Durng the 1960s, Goines enrolled at the University of California at Berkeley as a Classics major. While a student in classical literature at the University of California, Berkeley he participated in the Free Speech Movement of late 1964, which led to his expulsion. Though soon re-admitted, he again left the University in 1965, this time to apprentice as a printer in Berkeley. In 1968 he founded Saint Hieronymus Press there. The major output of the press consists of Goines' limited edition poster and calendar art. [1]

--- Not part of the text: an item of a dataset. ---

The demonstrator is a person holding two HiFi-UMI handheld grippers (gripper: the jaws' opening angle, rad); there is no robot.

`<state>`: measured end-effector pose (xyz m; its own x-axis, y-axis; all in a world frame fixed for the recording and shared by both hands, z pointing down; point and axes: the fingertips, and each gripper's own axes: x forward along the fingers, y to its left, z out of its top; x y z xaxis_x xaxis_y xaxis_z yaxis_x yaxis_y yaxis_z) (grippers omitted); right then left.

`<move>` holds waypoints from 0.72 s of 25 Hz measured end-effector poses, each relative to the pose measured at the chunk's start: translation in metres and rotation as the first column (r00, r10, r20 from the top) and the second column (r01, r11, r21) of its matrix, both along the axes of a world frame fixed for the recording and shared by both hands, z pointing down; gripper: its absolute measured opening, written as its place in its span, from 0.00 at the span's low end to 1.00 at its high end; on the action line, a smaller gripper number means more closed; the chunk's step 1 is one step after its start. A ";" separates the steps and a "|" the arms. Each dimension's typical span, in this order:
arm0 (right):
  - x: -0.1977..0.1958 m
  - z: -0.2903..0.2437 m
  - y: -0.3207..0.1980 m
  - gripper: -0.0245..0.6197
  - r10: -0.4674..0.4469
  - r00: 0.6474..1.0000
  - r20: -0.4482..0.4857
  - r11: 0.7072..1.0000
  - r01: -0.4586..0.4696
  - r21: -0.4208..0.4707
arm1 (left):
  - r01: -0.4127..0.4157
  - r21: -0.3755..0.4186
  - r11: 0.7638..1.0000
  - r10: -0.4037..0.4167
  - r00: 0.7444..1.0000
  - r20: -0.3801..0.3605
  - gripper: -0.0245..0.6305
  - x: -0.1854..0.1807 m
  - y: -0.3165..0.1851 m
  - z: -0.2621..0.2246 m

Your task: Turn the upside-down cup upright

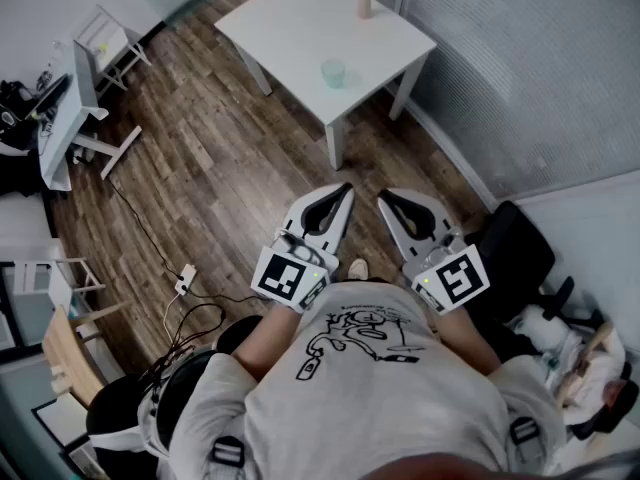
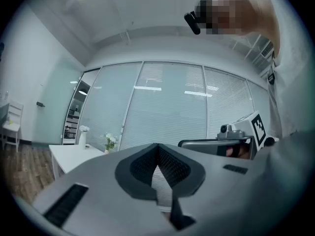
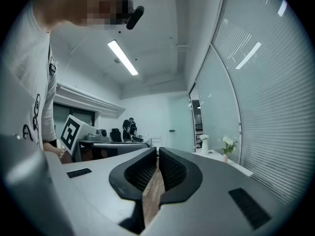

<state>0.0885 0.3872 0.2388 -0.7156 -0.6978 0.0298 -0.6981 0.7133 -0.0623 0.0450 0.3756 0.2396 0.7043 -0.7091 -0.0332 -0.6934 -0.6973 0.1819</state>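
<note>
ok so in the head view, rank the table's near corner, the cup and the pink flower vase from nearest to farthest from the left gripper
1. table's near corner, straight ahead of the left gripper
2. cup, mid-table, beyond that corner
3. pink flower vase, at the table's far edge by the blinds

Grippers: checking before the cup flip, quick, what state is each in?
Left gripper: shut, empty.
Right gripper: shut, empty.
</note>
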 end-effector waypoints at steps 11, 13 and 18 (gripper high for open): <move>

In 1982, Goines published the calligraphic classic A Constructed Roman Alphabet, which won him the 1983 American Book Award. Several books collecting his poster art have been published as well.

In addition to his artistc and calligraphic work, Goines is also a non-fiction author who has written about political activism. His book The Free Speech Movement: Coming of Age in the 1960s, was published in 1993.

Goines has enjoyed a friendship with the restaurateur Alice Waters since they were both teenagers. Every year Goines creates a Chez Panisse anniversary poster and has illustrated many Chez Panisse cookbooks. He also designed the logotype and lettering for a number of Berkeley-based businesses, past and present, including Velo-Sport (a bicycle company) and the Scharffen Berger Chocolate Company. The logo he created for Ravenswood wines is known throughout America.

A strong advocate of the voluntary blood donor system, Goines claims to have donated a cumulative total of 17 gallons of blood so far during his life. (Wikipedia)

On a sad note, I just became aware that Andrew Wyeth ( 91) died in his sleep Jan 16. Here is the New York Times' obit. I went to the Brandywine Museum once while in school in Philadelphia. My friend and I were in the gift shop later and he walked in. I only remember that he was tall and had really long fingers. A reproduction of his work hung at the top of the stairs in our house while growing up. It was one of his hauntingly beautiful interiors that held a great story, which I imagined myself.



I have been experimenting with putting some old illustrations into Illustrator CS2. This illustration was done long ago for an invitation to a political fundraising breakfast held at a restaurant called Tiffanys that occupied an old bank (adaptive reuse at its best).